MFZ 10-7

Identifiers
- IUPAC name 3-Fluoro-5-((6-methylpyridin-2-yl)ethynyl)benzonitrile;
- CAS Number: 1224431-15-5;
- ChemSpider: 26334163;
- UNII: FV36HKQ9RA;
- ChEMBL: ChEMBL1784608;
- CompTox Dashboard (EPA): DTXSID501336029 ;

Chemical and physical data
- Formula: C_{15}H_{9}FN_{2}
- Molar mass: 236.244
- 3D model (JSmol): Interactive image;
- SMILES Cc1cccc(n1)C#Cc2cc(cc(c2)F)C#N;
- InChI InChI=1S/C15H9FN2/c1-11-3-2-4-15(18-11)6-5-12-7-13(10-17)9-14(16)8-12/h2-4,7-9H,1H3; Key:ZGEXQIMQZVRTDZ-UHFFFAOYSA-N;

= MFZ 10-7 =

Chemical compound

MFZ 10-7 (3-fluoro-5-((6-methylpyridin-2-yl)ethynyl)benzonitrile) is a drug with potential applications in the treatment of addiction, which acts as a negative allosteric modulator of the metabotropic glutamate receptor subtype 5 (mGluR5).
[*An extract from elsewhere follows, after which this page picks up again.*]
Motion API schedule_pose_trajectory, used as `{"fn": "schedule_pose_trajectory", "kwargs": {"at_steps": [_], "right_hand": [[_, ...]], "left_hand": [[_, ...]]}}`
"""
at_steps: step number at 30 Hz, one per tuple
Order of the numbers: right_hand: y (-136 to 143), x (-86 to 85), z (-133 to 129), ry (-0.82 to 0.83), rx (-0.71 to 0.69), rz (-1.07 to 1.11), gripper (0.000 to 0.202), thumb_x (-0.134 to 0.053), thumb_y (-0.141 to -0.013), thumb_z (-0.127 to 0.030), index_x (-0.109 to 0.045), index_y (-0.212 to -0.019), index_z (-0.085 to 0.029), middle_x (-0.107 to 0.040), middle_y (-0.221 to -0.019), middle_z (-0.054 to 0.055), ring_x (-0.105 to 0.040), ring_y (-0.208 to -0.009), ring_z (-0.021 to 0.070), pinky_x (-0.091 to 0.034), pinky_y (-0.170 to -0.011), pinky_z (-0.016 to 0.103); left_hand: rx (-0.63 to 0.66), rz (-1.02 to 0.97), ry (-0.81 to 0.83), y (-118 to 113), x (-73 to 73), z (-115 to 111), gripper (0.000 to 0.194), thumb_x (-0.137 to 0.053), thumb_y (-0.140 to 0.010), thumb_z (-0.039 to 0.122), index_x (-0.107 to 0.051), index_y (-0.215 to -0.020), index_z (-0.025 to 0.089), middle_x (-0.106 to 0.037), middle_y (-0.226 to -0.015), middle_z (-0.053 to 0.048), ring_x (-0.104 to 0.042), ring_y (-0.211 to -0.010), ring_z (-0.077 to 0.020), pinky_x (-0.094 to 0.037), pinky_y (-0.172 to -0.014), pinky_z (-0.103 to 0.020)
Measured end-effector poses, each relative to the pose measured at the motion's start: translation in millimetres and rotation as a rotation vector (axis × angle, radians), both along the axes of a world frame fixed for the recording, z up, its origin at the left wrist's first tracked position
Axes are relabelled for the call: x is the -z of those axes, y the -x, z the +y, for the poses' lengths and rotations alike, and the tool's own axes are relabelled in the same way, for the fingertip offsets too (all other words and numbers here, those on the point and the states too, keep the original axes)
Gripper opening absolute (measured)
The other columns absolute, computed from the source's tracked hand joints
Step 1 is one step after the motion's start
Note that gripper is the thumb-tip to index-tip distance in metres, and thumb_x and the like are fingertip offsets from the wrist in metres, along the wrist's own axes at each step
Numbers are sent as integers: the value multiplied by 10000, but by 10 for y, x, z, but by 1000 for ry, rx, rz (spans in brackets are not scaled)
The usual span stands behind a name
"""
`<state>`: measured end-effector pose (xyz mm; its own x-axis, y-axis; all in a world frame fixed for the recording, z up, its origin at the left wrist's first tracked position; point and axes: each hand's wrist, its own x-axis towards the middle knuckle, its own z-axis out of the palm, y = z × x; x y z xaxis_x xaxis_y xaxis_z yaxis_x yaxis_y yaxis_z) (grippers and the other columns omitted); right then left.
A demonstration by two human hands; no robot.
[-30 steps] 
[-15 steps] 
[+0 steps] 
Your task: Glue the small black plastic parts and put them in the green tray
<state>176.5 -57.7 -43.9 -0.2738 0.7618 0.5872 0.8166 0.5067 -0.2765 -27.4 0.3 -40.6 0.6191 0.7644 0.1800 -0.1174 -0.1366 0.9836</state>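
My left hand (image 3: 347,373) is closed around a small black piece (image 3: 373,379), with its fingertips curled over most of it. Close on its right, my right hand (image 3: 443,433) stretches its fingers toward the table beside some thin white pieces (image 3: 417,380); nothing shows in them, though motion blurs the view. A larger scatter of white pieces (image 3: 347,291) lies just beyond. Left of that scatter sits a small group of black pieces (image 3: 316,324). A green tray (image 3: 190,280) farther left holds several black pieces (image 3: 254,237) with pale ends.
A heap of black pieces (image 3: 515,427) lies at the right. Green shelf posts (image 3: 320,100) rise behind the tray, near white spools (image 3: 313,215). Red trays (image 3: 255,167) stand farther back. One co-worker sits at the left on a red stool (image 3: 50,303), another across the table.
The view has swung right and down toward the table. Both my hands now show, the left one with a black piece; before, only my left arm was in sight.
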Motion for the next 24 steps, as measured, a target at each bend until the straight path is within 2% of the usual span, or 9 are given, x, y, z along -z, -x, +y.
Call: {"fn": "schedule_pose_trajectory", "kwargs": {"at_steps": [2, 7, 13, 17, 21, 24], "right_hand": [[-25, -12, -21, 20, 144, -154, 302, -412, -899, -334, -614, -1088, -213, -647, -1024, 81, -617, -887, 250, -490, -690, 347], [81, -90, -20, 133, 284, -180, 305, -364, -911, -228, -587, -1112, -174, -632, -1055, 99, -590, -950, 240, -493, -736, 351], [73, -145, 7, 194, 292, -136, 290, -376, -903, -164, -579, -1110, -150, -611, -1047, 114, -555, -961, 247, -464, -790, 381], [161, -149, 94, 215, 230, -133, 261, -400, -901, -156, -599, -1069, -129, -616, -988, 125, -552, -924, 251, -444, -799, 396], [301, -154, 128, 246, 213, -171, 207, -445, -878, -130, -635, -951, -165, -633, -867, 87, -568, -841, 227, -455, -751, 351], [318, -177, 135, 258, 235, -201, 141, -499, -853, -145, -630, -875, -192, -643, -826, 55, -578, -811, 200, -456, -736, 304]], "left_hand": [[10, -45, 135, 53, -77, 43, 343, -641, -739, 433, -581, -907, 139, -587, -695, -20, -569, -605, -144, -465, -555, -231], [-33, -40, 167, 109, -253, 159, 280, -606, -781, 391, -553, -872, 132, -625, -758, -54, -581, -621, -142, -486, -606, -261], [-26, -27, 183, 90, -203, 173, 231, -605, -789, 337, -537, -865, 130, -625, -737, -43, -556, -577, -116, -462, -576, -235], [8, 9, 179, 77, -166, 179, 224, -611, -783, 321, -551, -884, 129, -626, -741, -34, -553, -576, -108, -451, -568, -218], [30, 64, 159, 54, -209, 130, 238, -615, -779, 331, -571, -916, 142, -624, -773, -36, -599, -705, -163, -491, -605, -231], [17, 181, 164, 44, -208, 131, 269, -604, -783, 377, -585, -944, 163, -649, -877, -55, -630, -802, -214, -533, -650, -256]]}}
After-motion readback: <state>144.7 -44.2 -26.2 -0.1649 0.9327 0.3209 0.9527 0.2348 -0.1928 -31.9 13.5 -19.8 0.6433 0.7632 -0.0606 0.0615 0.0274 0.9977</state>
Others of the kind, namely MPEP and MTEP, are not considered to have translational potential for human use due to off-target effects and short half-lives. Drugs of this kind have been used to offset craving for drugs of abuse such as cocaine in in vivo animal administration models.